**How to complete this task**
Copy all lines in the material holding the string "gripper".

[Supplied information]

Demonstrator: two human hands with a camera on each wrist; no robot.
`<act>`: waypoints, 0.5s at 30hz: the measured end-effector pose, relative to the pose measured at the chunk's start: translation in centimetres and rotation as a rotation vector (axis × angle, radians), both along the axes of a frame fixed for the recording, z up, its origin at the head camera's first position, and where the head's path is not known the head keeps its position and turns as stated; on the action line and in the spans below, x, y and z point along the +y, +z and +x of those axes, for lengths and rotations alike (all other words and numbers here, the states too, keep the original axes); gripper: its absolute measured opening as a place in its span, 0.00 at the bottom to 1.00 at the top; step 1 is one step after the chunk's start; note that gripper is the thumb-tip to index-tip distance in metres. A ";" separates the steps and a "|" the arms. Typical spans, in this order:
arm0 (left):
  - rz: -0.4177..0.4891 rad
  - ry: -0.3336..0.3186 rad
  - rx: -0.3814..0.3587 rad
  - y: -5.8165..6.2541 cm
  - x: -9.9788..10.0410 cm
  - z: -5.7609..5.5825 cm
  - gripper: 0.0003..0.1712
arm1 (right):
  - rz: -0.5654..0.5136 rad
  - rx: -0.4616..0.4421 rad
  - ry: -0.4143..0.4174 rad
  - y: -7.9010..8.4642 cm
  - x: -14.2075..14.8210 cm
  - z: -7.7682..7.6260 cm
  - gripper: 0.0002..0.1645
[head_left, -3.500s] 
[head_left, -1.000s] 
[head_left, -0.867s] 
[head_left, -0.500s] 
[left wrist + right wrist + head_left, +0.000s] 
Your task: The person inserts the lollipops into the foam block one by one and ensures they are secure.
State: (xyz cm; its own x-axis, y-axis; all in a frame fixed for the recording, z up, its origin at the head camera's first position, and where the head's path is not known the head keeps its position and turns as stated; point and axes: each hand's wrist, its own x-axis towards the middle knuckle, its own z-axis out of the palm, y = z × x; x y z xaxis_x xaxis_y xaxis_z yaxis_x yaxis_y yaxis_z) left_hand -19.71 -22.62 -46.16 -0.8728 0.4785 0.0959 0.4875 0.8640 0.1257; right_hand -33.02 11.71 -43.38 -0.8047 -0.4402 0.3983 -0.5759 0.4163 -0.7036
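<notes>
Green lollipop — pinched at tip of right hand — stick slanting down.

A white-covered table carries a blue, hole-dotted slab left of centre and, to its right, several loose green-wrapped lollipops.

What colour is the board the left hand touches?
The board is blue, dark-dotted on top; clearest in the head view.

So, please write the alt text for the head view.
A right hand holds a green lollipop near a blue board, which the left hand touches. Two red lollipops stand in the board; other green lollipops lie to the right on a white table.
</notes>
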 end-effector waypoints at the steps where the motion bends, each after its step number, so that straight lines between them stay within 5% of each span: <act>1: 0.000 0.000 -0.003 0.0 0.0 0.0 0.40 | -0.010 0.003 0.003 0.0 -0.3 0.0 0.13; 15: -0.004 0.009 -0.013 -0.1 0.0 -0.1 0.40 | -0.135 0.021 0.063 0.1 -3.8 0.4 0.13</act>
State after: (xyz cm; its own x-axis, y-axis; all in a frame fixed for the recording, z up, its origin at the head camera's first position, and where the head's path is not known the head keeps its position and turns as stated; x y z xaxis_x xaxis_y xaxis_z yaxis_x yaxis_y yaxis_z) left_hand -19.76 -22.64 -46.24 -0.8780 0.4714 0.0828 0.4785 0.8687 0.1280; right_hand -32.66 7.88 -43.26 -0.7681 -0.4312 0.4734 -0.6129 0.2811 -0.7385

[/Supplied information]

**Answer to the problem**
`<act>`: waypoints, 0.5s at 30hz: the measured end-effector pose, relative to the pose measured at the chunk's start: translation in centimetres and rotation as a rotation vector (axis × angle, radians), both along the axes of a frame fixed for the recording, z up, its origin at the head camera's first position, and where the head's path is not known the head keeps its position and turns as stated; on the action line and in the spans below, x, y and z point along the +y, +z and +x of those axes, for lengths and rotations alike (all other words and numbers here, the states too, keep the original axes); gripper: its absolute measured opening as a place in its span, 0.00 at the bottom to 1.00 at the top; step 1 is one step after the chunk's start; note that gripper is the thumb-tip to index-tip distance in metres. A ";" separates the steps and a "|" the arms. Typical spans, in this order:
  - gripper: 0.0003..0.1712
  - gripper: 0.0002..0.1645

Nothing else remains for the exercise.